As if on cue Chris called, “Mommy!” from the top of the stairs.

Elinor jumped up. “Come down, Chris. Meet a nice new neighbor.”

Chris came down the stairs a bit timidly, holding onto the banister.

Jane stood beside Elinor at the foot of the staircase. “Hello, Chris. My name’s Jane. How are you?”

Chris’s blue eyes examined her seriously. “Hello.”

Elinor smiled. “I think he just woke up and doesn’t know where he is. Say ‘How do you do,’ Chris.”

“How do you do,” said Chris.

“Hope you’ll like it here, Chris,” Jane said. “I want you to meet my boy Bill. He’s just your age. Bye-bye, Elinor. Bye, Chris.” Jane went out the front door.

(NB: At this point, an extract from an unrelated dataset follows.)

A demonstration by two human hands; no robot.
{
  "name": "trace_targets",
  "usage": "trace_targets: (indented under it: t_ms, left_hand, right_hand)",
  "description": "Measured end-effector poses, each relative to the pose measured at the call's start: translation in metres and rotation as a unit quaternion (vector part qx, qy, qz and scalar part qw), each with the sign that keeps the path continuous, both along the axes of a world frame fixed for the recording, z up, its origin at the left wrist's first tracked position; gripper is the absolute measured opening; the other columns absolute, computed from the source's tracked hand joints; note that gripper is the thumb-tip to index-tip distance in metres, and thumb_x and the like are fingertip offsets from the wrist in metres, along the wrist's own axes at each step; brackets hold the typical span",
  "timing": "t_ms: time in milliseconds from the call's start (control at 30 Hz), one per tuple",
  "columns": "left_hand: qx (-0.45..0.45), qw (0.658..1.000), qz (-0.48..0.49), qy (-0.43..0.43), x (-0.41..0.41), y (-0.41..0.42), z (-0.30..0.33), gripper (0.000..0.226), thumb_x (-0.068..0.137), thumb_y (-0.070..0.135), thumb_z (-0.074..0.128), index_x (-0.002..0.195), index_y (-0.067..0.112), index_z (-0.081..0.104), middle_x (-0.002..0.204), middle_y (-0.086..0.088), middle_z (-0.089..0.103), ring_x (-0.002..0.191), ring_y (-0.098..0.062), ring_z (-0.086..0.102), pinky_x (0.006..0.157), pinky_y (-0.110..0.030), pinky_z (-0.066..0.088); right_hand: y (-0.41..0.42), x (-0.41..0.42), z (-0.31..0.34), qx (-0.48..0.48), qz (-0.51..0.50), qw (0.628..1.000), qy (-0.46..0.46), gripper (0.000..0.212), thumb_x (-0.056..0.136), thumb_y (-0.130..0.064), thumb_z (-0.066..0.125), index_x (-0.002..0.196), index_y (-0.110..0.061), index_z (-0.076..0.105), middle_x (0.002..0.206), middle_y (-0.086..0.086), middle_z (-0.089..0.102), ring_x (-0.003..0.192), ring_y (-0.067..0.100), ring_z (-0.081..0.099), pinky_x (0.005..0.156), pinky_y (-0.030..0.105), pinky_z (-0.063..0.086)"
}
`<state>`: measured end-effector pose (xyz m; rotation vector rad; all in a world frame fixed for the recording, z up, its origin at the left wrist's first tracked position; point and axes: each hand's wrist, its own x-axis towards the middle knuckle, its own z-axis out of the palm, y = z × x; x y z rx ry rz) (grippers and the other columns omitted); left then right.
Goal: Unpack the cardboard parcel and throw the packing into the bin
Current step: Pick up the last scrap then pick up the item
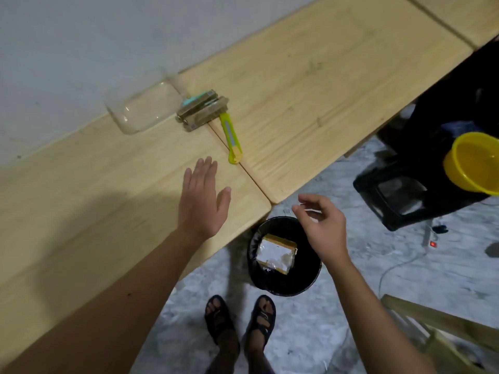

Elinor gave Chris his glass of milk and his treat — today a bowl of applesauce. Elinor was against chocolate cupcakes every afternoon, though Chris at the moment thought they were the greatest food ever invented. “Wasn’t she nice? Jane?” Elinor said, finishing her coffee.

“Who is she?”

“One of our new neighbors.” Elinor continued her unpacking. Her article-in-progress was about self-help with legal problems. She would need to go to the Hartford library, which had a newspaper department, for more research. Hartford was only a half hour away. Elinor had bought a good second-hand car. Maybe Jane would know a girl who could baby-sit now and then. “Isn’t it nicer here than in New York?”

Chris lifted his blond head. “I want to go outside.”

“But of course. It’s so sunny you won’t need a sweater. We’ve got a garden, Chris. We can plant — radishes, for instance.” She remembered planting radishes in her grandmother’s garden when she was small, remembered the joy of pulling up the fat red and white roots — edible. “Come on, Chris.” She took his hand.

Chris’s slight frown went away as he gripped his mother’s hand. Elinor looked at the garden with different eyes, Chris’s eyes. Plainly no one had tended the garden for months. There were big prickly weeds between the jonquils that were beginning to open, and the peonies hadn’t been cut last year. But there was an apple tree big enough for Chris to climb in.

“Our garden,” Elinor said. “Nice and sloppy. All yours to play in, Chris, and the summer’s just beginning.”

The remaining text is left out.